__REQUIRED WORK__. Once the line with "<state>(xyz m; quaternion" is found, return it along with every line after it, exactly, through the end of the material.

__SOURCE DATA__.
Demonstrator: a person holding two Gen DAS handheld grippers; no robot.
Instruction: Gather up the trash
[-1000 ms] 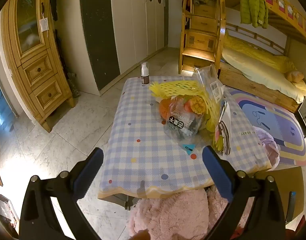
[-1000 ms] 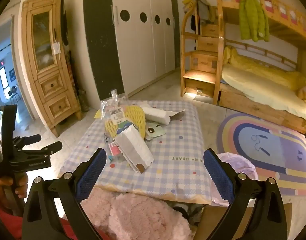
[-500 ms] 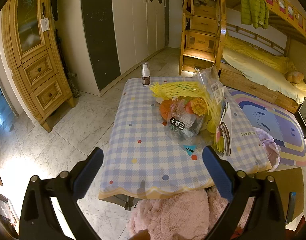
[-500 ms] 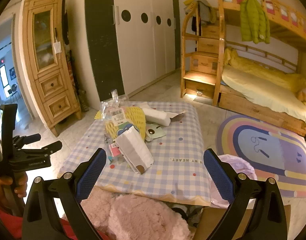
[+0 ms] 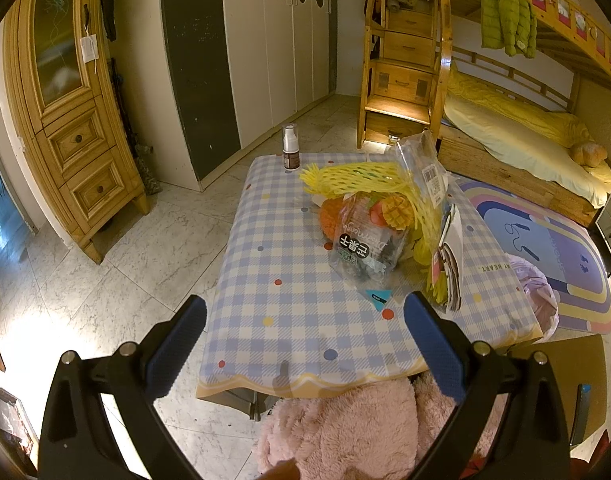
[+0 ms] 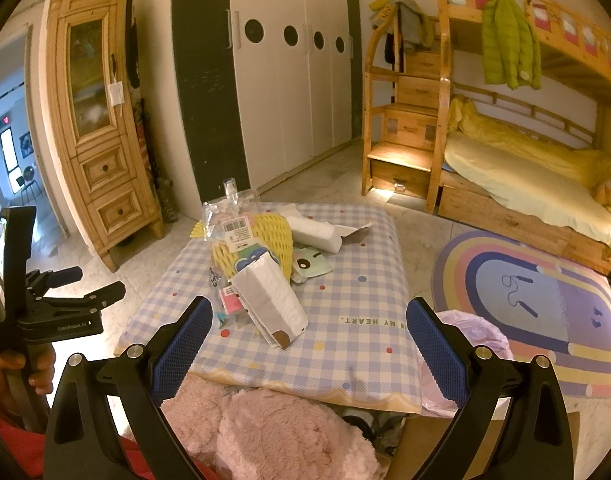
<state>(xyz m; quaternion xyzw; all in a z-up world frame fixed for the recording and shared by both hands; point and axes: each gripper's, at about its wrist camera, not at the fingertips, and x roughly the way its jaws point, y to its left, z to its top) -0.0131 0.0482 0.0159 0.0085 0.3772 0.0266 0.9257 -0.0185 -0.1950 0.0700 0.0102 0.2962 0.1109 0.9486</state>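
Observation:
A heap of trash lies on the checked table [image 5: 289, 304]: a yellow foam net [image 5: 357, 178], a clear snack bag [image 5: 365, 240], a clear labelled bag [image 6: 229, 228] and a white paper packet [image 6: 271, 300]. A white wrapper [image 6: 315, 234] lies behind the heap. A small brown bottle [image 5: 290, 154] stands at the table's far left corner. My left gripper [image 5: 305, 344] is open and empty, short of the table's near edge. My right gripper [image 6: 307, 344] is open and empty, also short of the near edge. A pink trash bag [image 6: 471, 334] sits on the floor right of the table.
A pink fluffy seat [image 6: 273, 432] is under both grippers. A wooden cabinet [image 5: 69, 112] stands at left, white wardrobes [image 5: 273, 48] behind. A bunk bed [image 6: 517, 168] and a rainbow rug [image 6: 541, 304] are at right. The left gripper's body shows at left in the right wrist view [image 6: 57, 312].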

__EXERCISE RESULT__.
<state>(xyz m; quaternion xyzw; all in a z-up world frame fixed for the recording and shared by both hands; point and axes: each gripper's, at about its wrist camera, not at the fingertips, and x roughly the way its jaws point, y to its left, z to its top) -0.0131 0.0482 0.0159 0.0085 0.3772 0.0266 0.9257 -0.0185 -0.1950 0.0700 0.0102 0.2962 0.1109 0.9486</state>
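Observation:
A heap of trash lies on the checked table [image 5: 289, 304]: a yellow foam net [image 5: 357, 178], a clear snack bag [image 5: 365, 240], a clear labelled bag [image 6: 229, 228] and a white paper packet [image 6: 271, 300]. A white wrapper [image 6: 315, 234] lies behind the heap. A small brown bottle [image 5: 290, 154] stands at the table's far left corner. My left gripper [image 5: 305, 344] is open and empty, short of the table's near edge. My right gripper [image 6: 307, 344] is open and empty, also short of the near edge. A pink trash bag [image 6: 471, 334] sits on the floor right of the table.
A pink fluffy seat [image 6: 273, 432] is under both grippers. A wooden cabinet [image 5: 69, 112] stands at left, white wardrobes [image 5: 273, 48] behind. A bunk bed [image 6: 517, 168] and a rainbow rug [image 6: 541, 304] are at right. The left gripper's body shows at left in the right wrist view [image 6: 57, 312].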

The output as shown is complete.